EXERCISE DESCRIPTION
Find how many lines in the entries below carry the word "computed" and answer with only that figure.

DATA SUPPLIED
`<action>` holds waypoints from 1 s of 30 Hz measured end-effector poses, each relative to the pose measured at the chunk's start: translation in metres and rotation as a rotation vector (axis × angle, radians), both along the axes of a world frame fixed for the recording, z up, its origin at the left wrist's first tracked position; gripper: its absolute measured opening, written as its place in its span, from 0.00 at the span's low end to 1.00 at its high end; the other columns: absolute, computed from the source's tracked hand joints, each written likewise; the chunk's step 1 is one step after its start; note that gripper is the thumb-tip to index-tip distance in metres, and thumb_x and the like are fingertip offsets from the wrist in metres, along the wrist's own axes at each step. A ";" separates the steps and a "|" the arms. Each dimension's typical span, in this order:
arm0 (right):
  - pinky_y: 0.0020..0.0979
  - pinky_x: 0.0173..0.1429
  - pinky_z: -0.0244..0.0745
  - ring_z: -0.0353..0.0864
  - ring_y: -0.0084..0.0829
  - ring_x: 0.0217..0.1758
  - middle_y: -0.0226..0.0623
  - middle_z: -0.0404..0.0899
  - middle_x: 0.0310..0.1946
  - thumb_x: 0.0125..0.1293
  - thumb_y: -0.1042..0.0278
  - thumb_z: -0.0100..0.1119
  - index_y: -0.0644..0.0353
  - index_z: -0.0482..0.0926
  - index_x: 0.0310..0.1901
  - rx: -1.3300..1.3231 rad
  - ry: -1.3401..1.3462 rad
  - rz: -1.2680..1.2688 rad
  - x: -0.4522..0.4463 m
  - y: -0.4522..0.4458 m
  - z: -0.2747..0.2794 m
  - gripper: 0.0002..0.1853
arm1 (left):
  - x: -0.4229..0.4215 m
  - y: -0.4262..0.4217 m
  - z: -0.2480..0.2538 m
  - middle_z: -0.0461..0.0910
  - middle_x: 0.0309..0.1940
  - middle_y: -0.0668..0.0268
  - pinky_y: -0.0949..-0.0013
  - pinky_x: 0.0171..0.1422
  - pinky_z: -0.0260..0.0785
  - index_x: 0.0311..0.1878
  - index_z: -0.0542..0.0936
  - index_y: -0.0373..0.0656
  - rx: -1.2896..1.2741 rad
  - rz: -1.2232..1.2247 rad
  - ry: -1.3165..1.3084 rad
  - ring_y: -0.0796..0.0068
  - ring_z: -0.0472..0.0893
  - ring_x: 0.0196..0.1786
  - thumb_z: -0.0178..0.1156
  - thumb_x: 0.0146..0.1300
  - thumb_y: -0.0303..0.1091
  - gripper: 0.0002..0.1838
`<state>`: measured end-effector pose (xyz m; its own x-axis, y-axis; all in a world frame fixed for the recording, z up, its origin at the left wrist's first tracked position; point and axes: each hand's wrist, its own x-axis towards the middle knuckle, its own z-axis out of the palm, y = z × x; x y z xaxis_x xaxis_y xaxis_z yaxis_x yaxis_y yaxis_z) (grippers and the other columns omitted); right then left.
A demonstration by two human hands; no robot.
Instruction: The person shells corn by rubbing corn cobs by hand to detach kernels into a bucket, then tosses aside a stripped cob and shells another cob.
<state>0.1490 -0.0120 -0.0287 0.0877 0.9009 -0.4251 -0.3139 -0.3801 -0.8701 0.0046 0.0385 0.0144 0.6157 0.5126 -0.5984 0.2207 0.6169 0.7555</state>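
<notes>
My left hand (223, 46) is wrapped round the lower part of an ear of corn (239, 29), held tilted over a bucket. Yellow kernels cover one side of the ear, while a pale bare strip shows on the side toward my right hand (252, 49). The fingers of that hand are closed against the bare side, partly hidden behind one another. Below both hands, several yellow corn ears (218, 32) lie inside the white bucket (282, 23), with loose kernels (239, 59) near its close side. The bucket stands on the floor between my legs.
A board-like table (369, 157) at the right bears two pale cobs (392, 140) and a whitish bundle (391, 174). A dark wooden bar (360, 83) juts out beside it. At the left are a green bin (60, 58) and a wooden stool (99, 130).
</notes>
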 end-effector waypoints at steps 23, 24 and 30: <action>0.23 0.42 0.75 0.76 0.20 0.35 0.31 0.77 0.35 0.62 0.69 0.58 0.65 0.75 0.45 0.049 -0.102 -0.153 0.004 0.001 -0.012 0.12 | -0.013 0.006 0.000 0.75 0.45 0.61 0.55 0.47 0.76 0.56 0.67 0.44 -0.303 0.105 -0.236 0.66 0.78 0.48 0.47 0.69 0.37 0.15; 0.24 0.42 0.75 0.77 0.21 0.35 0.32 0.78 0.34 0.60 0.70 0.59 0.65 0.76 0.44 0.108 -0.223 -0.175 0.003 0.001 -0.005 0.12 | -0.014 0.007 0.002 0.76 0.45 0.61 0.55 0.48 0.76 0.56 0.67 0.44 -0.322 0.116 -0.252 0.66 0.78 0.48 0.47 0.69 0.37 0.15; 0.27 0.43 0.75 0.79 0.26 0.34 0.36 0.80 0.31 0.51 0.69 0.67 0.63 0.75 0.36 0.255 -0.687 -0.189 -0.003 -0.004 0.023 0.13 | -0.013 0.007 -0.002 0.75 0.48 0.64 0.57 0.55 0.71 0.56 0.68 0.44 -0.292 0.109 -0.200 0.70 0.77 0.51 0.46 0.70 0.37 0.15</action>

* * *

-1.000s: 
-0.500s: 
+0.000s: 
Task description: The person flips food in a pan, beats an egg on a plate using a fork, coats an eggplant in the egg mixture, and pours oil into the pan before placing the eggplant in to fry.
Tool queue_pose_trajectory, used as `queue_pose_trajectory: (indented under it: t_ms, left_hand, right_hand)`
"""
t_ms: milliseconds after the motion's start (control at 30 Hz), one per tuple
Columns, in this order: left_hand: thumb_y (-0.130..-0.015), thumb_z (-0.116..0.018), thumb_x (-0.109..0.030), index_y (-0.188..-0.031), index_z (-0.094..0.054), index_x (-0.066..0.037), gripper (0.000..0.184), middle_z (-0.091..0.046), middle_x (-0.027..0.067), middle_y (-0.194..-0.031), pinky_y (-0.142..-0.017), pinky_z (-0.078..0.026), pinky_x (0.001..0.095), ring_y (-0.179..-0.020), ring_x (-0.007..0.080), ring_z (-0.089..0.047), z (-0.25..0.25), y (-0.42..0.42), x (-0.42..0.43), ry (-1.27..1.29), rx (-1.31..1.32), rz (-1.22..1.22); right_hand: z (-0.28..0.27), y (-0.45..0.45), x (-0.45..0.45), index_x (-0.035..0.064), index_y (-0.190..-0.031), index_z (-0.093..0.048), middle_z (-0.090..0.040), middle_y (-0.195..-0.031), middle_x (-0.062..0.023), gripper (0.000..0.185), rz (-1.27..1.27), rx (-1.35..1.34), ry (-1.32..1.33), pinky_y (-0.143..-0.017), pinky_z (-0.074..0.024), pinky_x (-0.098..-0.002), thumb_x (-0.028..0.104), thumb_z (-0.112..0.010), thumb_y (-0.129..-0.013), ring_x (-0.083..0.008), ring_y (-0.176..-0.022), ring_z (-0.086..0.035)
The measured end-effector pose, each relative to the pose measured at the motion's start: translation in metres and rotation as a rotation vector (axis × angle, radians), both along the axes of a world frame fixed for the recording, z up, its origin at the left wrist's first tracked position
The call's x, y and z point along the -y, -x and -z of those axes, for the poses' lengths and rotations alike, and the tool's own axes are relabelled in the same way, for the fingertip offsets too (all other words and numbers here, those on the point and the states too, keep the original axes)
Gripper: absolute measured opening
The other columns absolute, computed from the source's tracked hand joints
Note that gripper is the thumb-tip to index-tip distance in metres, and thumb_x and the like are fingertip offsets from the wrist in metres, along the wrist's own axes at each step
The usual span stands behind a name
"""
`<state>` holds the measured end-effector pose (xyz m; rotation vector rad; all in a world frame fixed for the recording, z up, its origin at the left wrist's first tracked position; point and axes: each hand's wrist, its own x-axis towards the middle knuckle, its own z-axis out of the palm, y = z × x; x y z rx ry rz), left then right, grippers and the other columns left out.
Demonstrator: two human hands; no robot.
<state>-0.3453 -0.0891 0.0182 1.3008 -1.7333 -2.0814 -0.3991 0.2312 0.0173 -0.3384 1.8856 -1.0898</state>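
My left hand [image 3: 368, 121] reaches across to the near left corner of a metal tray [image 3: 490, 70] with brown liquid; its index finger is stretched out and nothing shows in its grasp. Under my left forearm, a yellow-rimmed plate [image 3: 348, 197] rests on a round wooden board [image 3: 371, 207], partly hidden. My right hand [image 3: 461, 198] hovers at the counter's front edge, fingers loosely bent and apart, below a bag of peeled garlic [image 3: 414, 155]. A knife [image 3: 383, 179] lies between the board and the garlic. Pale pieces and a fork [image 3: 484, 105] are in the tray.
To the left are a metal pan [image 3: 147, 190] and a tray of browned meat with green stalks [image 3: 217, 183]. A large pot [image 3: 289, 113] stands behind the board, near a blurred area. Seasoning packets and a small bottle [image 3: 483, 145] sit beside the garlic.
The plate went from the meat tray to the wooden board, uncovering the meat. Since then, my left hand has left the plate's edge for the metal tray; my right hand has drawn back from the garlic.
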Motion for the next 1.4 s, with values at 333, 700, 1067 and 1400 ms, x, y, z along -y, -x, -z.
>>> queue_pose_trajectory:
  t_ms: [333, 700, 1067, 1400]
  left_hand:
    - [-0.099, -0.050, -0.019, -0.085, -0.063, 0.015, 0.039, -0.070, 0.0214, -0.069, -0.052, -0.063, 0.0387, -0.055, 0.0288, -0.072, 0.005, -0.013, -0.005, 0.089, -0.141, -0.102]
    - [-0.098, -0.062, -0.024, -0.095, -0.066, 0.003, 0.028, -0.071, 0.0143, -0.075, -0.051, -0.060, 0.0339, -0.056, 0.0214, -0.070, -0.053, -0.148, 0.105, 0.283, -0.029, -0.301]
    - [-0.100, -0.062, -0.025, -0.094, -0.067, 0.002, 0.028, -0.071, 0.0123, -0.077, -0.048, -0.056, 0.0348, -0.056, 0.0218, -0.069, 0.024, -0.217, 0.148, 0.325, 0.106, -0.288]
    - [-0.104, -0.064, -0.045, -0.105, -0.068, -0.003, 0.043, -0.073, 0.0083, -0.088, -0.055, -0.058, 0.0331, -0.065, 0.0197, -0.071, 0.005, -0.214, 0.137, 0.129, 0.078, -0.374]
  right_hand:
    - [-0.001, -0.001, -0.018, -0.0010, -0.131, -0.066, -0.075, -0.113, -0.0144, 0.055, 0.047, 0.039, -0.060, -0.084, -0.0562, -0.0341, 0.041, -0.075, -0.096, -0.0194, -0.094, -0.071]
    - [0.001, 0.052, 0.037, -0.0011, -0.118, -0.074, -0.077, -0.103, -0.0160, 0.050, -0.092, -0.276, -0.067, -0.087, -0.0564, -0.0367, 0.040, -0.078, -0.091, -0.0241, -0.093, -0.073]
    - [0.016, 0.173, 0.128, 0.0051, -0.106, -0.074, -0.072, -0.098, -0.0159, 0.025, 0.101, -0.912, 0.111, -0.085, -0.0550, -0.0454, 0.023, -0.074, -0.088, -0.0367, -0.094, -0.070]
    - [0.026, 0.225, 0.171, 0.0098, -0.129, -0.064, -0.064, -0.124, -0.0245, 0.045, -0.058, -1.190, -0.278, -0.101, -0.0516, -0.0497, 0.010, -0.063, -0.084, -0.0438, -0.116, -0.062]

ANSWER FOR THE TASK
2